A single number is the whole answer: how many lines in this listing contain "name".

_ _ _ _ _ _ _

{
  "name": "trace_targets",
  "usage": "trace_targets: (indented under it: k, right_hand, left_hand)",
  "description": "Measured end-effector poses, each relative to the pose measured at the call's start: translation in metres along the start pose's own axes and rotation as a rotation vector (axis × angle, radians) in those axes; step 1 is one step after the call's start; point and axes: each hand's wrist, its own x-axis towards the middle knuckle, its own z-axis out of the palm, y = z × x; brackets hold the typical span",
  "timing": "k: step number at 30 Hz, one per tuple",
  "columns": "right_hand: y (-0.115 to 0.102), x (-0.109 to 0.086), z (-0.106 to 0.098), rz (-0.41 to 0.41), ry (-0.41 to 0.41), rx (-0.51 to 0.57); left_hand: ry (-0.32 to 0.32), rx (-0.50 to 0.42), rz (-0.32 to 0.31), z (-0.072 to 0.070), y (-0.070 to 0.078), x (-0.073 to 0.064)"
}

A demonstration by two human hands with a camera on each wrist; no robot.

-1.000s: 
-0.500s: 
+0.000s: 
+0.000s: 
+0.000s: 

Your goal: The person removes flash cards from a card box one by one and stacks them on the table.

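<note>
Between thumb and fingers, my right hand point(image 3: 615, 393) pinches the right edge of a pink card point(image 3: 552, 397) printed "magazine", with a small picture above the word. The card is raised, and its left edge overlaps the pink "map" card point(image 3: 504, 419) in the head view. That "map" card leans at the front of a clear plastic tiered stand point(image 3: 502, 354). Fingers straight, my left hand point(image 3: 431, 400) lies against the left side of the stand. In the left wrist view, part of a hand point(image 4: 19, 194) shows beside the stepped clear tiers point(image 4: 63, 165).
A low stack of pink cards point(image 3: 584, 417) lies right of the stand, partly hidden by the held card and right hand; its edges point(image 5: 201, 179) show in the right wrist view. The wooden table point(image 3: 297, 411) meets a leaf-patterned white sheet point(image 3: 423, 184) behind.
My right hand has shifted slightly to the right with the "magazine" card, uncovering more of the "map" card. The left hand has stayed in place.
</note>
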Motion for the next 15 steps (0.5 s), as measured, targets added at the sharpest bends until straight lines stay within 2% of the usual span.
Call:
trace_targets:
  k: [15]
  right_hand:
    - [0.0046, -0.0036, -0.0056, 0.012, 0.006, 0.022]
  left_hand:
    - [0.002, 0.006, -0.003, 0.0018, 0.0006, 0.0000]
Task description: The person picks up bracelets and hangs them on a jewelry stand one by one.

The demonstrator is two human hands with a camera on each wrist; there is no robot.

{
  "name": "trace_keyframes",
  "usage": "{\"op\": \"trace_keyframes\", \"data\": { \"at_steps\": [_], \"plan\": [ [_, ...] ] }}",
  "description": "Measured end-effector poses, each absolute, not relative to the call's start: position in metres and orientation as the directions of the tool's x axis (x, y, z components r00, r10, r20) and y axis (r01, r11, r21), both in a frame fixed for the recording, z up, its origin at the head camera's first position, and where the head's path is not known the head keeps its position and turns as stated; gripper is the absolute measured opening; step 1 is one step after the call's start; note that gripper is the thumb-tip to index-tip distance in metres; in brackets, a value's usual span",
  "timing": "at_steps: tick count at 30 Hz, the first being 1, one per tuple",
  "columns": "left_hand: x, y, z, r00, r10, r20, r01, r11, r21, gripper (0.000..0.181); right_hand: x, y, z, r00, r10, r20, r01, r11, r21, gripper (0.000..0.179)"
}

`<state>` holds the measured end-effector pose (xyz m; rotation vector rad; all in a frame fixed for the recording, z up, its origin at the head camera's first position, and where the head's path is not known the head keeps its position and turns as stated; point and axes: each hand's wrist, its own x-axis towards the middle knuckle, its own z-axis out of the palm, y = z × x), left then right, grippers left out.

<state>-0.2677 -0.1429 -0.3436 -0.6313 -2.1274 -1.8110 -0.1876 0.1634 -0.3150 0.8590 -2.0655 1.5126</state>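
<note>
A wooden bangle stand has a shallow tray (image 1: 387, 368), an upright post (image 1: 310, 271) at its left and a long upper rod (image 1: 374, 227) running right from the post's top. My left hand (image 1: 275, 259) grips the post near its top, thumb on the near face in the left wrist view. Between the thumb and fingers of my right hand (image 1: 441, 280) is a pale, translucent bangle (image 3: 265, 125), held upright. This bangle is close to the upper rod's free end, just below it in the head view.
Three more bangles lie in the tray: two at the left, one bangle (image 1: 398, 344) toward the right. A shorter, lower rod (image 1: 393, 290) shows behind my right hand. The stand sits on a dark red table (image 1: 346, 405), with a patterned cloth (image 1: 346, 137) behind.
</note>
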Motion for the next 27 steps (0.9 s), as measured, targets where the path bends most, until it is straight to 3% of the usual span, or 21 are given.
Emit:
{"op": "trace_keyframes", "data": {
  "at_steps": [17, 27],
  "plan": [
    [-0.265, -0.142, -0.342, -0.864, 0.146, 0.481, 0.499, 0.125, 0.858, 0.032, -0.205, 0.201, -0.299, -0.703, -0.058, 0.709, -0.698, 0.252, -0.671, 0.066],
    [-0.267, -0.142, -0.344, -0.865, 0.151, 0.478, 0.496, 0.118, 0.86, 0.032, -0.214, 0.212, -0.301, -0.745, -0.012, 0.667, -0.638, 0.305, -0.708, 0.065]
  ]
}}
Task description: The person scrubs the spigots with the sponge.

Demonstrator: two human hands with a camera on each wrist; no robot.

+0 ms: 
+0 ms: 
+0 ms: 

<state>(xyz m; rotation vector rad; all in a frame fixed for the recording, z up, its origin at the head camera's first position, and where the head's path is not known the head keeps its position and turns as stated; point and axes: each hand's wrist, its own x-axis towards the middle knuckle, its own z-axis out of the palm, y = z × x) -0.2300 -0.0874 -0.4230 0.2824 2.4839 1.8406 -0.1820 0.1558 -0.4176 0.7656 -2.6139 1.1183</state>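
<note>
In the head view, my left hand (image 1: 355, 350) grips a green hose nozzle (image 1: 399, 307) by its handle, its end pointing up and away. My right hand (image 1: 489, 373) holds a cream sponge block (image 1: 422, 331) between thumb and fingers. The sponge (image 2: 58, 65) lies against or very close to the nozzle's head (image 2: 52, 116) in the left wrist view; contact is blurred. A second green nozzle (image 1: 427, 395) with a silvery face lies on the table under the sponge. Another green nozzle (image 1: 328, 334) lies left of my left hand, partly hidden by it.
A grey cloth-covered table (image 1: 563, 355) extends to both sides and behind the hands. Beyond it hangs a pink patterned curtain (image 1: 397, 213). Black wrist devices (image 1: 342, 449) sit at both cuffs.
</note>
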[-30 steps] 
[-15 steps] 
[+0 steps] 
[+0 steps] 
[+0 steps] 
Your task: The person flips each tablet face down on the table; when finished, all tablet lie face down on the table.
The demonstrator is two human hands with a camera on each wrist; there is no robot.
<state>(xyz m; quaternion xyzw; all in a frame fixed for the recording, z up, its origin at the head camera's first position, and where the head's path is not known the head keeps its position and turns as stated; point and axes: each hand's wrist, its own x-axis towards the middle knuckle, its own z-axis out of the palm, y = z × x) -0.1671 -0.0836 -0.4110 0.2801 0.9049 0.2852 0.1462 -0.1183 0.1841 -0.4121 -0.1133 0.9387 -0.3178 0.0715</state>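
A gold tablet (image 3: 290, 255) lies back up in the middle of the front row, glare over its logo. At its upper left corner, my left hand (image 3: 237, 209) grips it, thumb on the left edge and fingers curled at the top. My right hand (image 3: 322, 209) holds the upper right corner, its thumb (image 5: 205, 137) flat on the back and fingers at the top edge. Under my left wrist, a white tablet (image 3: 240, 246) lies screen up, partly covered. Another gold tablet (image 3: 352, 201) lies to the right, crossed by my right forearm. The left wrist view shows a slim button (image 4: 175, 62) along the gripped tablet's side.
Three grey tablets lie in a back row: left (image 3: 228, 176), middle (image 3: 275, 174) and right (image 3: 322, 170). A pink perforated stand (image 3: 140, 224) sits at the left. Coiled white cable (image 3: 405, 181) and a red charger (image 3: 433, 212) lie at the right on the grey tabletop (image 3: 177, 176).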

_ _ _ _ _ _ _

◆ Answer area
2